§ **What to do**
Omit all images, then repeat exactly the lines below from the one containing "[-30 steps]" through the one containing "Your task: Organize", both ends included.

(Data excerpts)
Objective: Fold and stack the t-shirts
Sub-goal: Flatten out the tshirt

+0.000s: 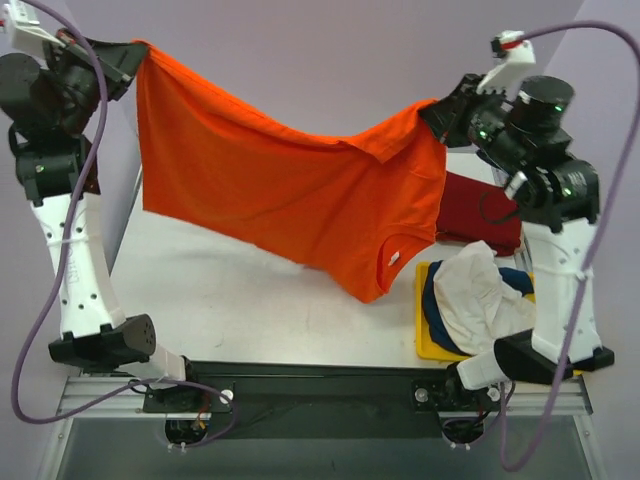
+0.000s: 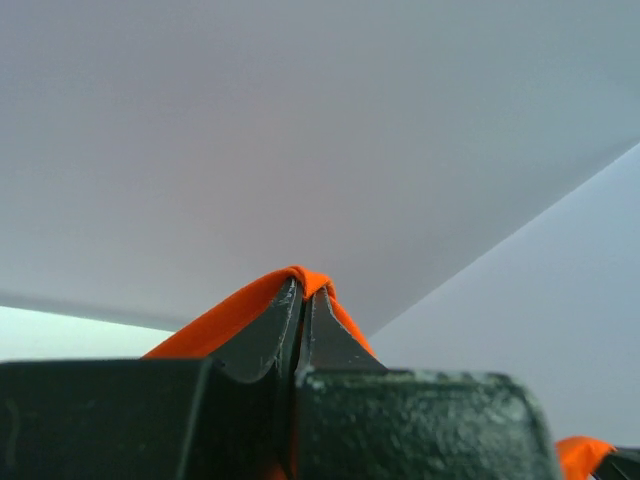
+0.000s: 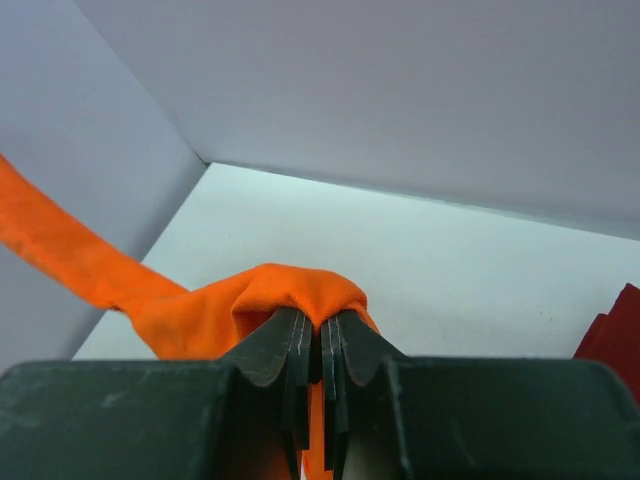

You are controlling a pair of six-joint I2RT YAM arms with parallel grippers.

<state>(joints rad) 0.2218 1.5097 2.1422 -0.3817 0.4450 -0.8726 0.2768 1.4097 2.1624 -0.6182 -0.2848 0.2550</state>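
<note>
The left gripper [image 2: 303, 295] has its two fingers pressed tight on a small peak of orange cloth, which pokes out above the tips in its wrist view. The right gripper [image 3: 320, 325] does the same on its side, jaws all but closed with a rounded bunch of the fabric squeezed between them. What they hold is the orange t-shirt [image 1: 300, 190], held clear of the table [image 1: 220, 290] and strung between the two arms like washing on a line: the left corner sits high at the far left, the right corner a little lower at the far right, and the top edge sags between them. The body of the shirt hangs in loose folds toward the near side, with the neck opening and a white label showing at the lowest part, right of the middle. By the shirt's right edge a dark red shirt [image 1: 485, 205] lies on the table, partly hidden by the orange cloth and the right arm. Nearer the arm bases on the right stands a yellow bin [image 1: 425, 335], and in it a crumpled white shirt [image 1: 480, 295] lies on top of a navy blue shirt [image 1: 430, 298], of which only the edges show. Both arms are raised and reach toward the far side of the table, purple cables [image 1: 30, 330] looping off them
</note>
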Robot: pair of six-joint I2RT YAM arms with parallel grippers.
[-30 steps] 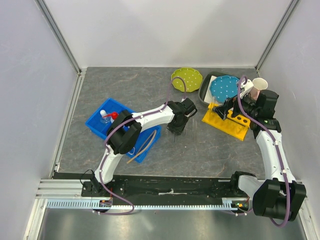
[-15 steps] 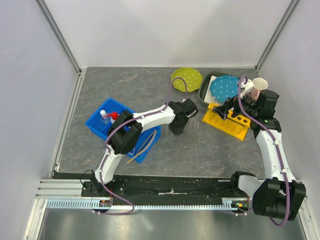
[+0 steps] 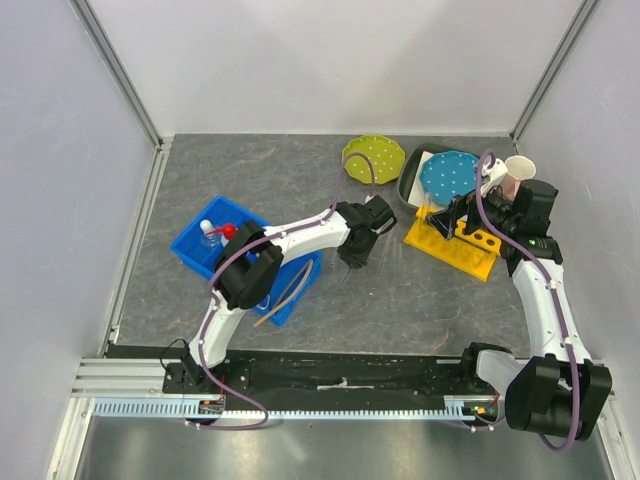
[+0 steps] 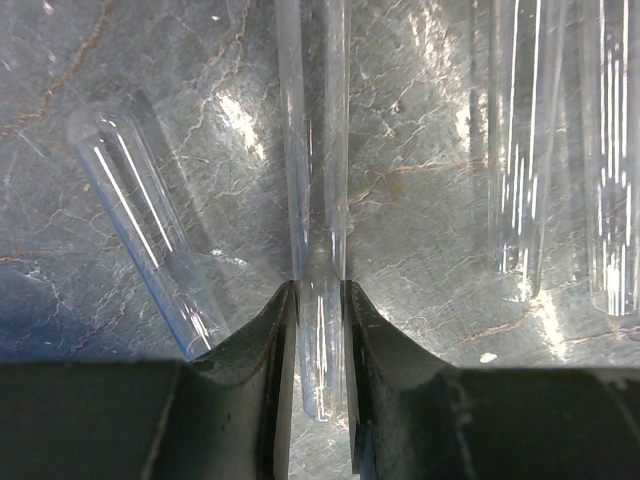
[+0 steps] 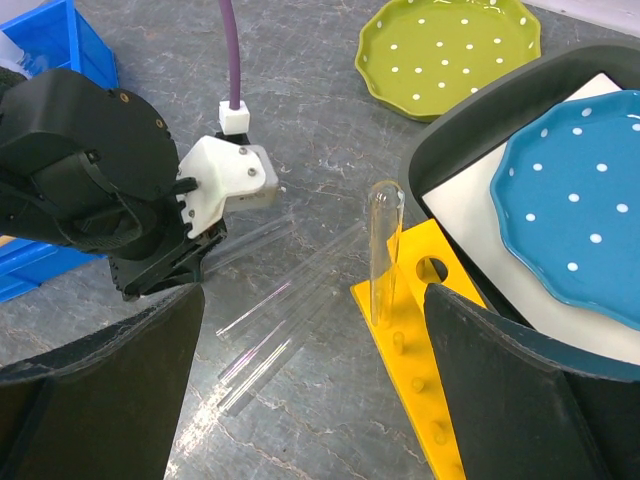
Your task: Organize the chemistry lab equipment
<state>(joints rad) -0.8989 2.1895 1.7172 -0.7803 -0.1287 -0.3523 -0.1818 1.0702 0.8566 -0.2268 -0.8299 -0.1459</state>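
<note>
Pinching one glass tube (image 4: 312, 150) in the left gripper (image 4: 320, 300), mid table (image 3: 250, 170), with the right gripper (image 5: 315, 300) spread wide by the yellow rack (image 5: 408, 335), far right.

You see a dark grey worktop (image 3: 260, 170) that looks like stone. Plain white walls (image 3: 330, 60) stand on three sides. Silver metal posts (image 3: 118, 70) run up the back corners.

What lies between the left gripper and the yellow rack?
Loose glass tubes lie flat there, clearest in the right wrist view; the left gripper grips one.
</note>
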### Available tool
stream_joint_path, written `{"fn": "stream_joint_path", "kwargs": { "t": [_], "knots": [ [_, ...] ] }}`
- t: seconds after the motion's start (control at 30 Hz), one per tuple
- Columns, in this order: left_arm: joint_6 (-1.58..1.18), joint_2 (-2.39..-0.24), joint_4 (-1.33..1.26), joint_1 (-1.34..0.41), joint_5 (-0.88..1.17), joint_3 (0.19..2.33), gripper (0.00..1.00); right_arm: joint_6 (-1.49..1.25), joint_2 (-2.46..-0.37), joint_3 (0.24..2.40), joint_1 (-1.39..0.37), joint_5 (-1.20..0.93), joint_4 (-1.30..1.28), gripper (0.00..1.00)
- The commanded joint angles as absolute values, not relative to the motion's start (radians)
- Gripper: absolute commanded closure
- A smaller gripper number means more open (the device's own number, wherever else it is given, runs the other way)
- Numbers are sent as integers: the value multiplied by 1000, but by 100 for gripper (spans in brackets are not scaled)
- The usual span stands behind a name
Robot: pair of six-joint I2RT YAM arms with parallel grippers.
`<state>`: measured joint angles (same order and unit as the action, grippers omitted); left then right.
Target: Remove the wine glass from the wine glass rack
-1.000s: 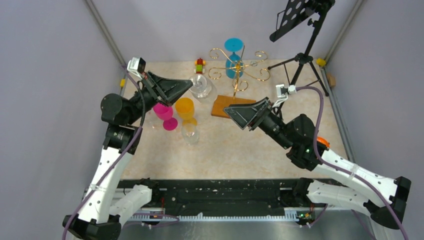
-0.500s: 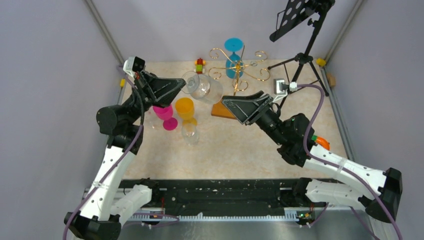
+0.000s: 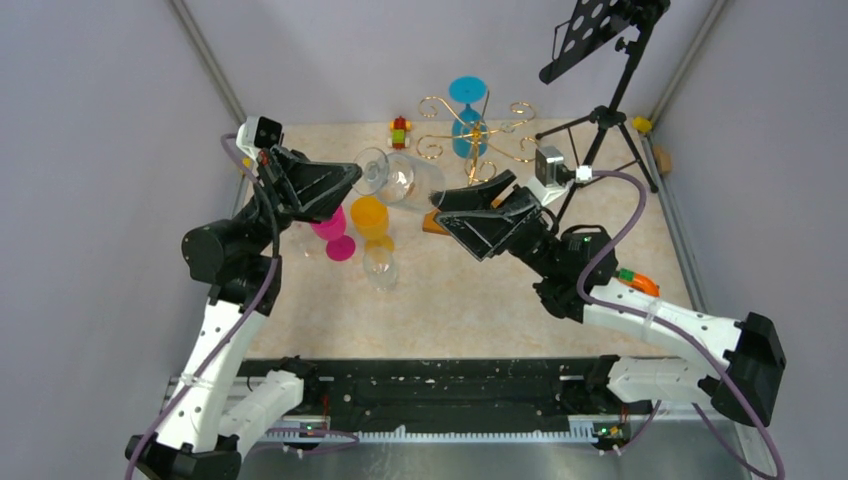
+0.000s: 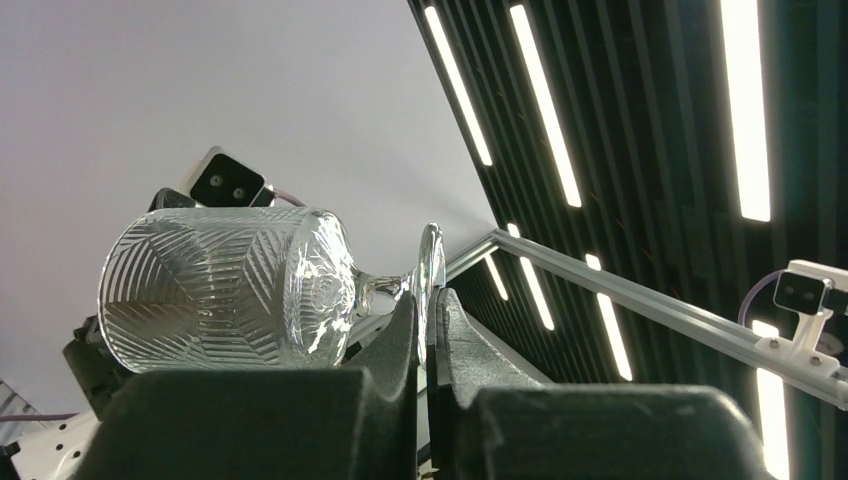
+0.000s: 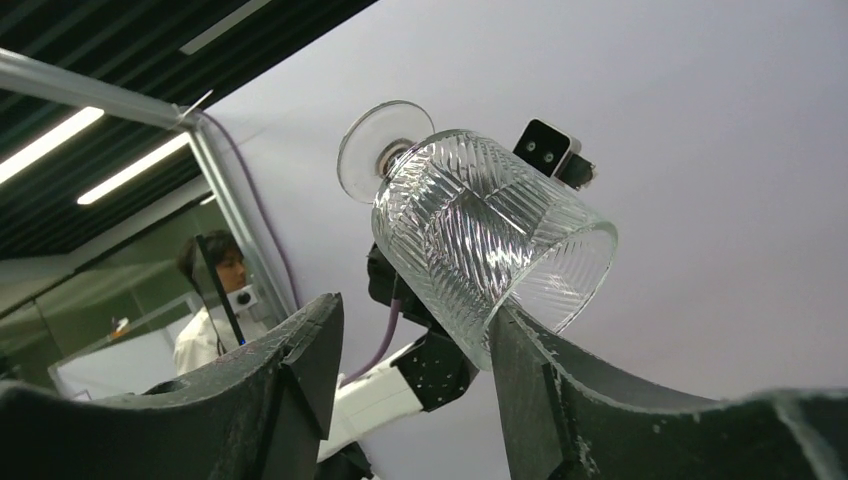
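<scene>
A clear ribbed wine glass (image 3: 402, 178) hangs in the air on its side, left of the rack. My left gripper (image 3: 354, 178) is shut on its round foot (image 4: 431, 262), with the bowl (image 4: 230, 290) sticking out to one side. My right gripper (image 3: 462, 203) is open, its fingers on either side of the bowl's rim (image 5: 545, 290); the rim meets one fingertip (image 5: 505, 330). The gold wire wine glass rack (image 3: 478, 140) stands at the back on its wooden base (image 3: 431, 223), with a blue wine glass (image 3: 467, 108) hanging on it.
A pink glass (image 3: 328, 224), an orange glass (image 3: 370, 214) and a small clear glass (image 3: 380, 264) stand below the left gripper. A toy car (image 3: 399, 130) lies at the back. A black tripod stand (image 3: 603, 112) is at the back right. An orange object (image 3: 644, 284) lies right.
The left gripper drew back to the left with the clear glass and tipped it onto its side. The right gripper rose up and left until its fingers reached the glass's bowl.
</scene>
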<state>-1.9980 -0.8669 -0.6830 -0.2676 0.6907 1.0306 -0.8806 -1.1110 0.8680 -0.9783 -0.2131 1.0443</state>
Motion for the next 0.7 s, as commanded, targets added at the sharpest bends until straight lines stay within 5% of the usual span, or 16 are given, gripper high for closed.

§ **Your solution**
[-30 steps] 
[-15 steps] 
[+0 steps] 
[+0 steps] 
[+0 steps] 
Your task: Organize the chemistry lab equipment

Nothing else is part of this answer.